- WORK REQUIRED: Pictures excluded, output the lines of the data below between the one holding "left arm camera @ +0" and the one holding "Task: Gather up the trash", inclusive, exactly as they stand.

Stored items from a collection
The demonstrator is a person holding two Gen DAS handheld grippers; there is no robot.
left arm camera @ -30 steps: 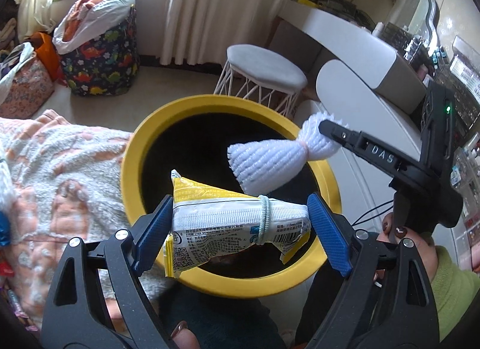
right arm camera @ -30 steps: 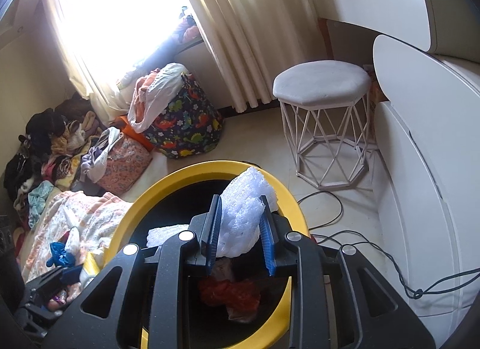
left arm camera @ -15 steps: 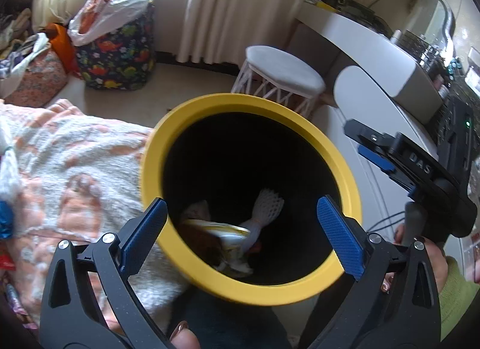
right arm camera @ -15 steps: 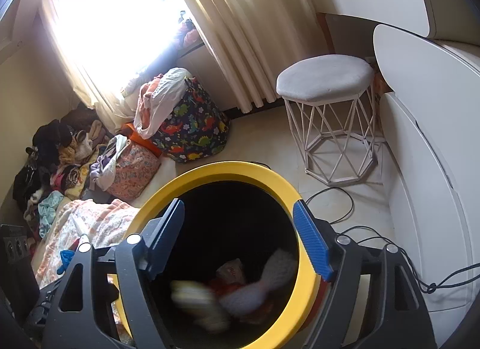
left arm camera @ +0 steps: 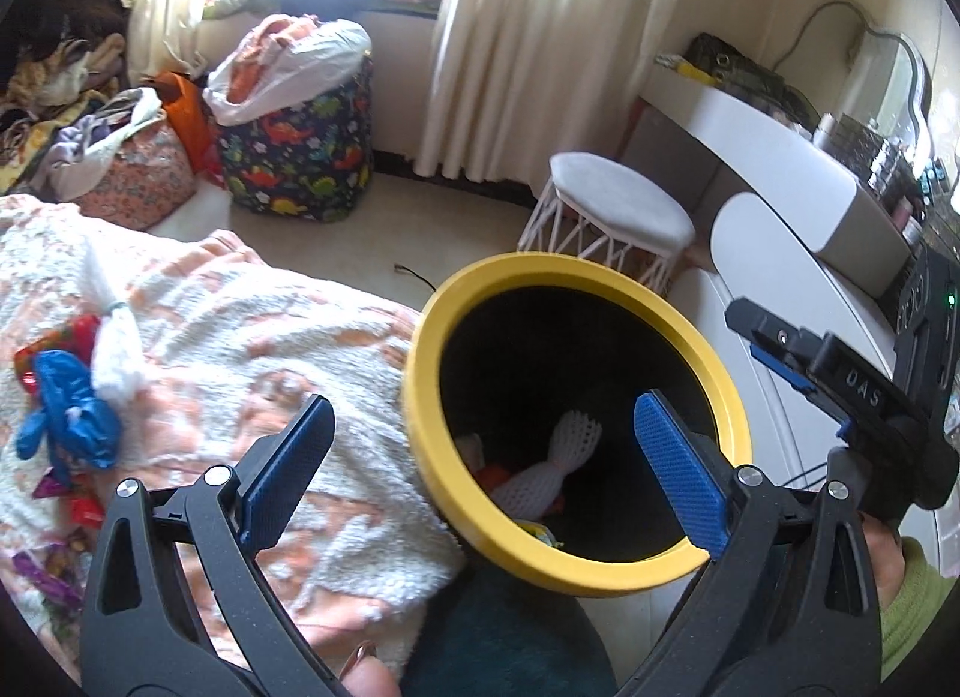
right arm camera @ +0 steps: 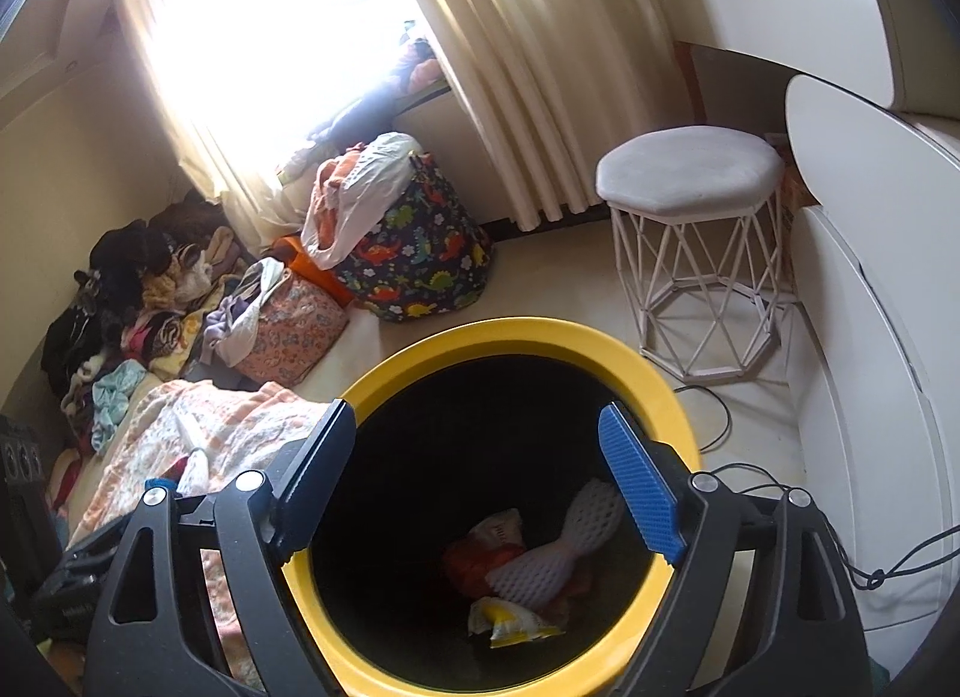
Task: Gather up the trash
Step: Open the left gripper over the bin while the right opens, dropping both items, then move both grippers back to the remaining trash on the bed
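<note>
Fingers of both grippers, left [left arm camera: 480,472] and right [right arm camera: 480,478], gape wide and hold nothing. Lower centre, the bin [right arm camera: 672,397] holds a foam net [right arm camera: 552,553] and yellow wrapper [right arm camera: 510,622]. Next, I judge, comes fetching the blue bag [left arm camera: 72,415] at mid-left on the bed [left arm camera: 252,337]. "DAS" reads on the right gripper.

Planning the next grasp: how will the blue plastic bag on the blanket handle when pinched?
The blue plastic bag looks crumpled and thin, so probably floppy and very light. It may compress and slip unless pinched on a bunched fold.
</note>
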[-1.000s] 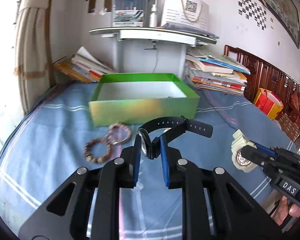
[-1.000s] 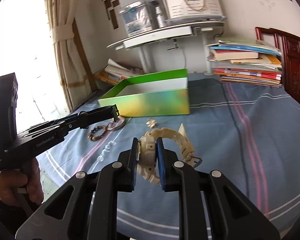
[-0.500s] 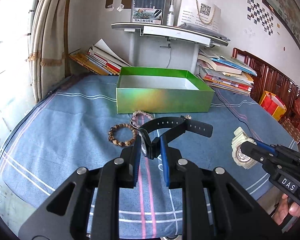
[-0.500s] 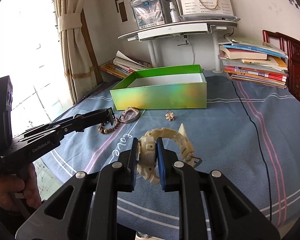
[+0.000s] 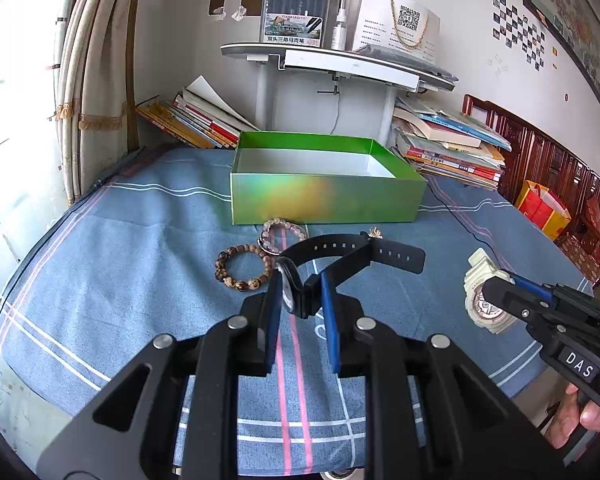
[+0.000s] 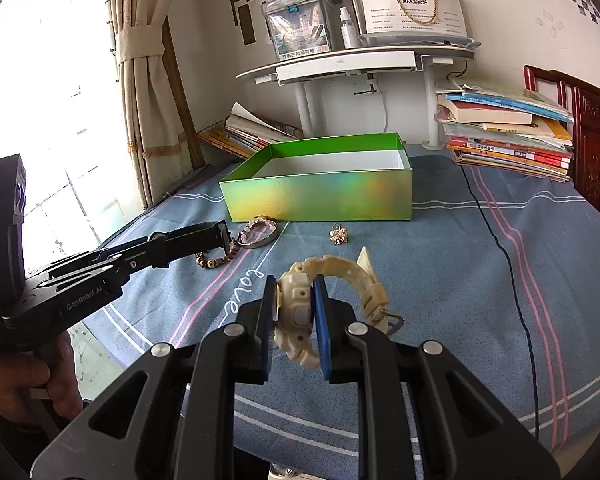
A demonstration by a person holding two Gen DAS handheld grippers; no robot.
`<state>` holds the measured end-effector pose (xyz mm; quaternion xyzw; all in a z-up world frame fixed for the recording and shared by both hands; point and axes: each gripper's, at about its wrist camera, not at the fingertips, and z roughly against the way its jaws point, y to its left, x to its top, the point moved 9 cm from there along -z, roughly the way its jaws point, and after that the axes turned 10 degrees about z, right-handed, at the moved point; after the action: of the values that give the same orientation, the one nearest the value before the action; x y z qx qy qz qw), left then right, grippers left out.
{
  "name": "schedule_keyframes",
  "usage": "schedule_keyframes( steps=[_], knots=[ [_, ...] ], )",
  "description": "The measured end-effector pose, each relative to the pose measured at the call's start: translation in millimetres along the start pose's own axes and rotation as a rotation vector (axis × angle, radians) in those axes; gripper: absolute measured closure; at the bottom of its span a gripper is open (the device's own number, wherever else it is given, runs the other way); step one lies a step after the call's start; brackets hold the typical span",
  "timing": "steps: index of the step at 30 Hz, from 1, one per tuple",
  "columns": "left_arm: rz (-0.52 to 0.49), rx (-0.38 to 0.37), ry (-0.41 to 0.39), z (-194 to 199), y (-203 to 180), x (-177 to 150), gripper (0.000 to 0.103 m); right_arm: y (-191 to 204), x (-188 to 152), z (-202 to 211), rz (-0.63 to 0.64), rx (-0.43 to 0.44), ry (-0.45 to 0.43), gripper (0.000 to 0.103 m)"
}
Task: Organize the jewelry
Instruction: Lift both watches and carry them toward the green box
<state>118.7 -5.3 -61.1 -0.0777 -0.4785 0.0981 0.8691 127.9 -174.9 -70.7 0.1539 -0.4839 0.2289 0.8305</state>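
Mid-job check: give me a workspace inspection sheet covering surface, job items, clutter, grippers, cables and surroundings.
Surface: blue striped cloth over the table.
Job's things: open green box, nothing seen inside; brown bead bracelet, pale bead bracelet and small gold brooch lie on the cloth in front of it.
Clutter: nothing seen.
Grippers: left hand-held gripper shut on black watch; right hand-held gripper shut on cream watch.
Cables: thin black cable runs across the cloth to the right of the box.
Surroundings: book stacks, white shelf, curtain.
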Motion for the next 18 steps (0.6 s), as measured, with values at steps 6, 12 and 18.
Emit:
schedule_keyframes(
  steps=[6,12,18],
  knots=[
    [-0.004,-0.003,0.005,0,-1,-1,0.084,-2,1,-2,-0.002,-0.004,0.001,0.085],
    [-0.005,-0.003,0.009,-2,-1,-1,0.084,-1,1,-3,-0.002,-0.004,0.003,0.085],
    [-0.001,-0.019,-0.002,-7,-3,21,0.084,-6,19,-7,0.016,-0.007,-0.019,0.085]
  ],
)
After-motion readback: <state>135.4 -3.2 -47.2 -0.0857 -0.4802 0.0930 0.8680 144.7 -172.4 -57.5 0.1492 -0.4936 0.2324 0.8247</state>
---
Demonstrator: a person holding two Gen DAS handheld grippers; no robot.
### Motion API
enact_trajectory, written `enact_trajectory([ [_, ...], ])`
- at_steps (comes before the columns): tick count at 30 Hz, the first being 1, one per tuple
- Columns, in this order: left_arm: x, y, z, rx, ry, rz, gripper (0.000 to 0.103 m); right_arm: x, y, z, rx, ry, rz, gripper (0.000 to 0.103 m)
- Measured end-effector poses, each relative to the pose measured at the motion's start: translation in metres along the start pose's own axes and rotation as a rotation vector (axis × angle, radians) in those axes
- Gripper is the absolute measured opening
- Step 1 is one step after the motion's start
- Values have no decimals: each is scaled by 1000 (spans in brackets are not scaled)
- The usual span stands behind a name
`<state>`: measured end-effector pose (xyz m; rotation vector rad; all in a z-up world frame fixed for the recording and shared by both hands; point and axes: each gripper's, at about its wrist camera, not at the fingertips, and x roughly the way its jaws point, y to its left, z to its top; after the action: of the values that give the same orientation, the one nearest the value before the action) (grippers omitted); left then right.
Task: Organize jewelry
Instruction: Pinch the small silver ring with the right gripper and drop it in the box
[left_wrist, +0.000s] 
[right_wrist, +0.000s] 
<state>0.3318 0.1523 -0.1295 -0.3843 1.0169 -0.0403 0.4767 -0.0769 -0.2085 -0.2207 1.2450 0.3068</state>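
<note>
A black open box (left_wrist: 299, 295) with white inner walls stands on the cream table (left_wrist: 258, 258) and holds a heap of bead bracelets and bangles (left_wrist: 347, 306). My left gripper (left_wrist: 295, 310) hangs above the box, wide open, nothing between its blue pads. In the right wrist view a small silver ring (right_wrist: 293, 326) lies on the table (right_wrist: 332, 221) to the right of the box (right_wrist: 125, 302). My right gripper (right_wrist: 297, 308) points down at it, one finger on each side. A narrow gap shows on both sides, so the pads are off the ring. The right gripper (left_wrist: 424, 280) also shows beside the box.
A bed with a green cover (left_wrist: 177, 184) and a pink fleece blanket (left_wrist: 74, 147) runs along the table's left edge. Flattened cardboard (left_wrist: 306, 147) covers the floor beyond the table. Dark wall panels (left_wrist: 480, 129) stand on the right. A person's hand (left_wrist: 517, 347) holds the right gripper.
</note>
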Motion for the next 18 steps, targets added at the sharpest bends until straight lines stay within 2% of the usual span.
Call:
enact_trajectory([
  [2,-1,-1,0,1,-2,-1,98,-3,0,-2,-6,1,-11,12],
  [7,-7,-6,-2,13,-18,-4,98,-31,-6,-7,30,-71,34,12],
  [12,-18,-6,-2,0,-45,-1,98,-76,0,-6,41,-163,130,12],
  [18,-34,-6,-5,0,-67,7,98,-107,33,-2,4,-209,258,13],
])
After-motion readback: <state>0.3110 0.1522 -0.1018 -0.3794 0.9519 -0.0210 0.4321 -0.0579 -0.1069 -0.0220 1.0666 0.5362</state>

- SOLUTION TO THIS TASK:
left arm camera @ +0 steps: 
right arm camera @ +0 steps: 
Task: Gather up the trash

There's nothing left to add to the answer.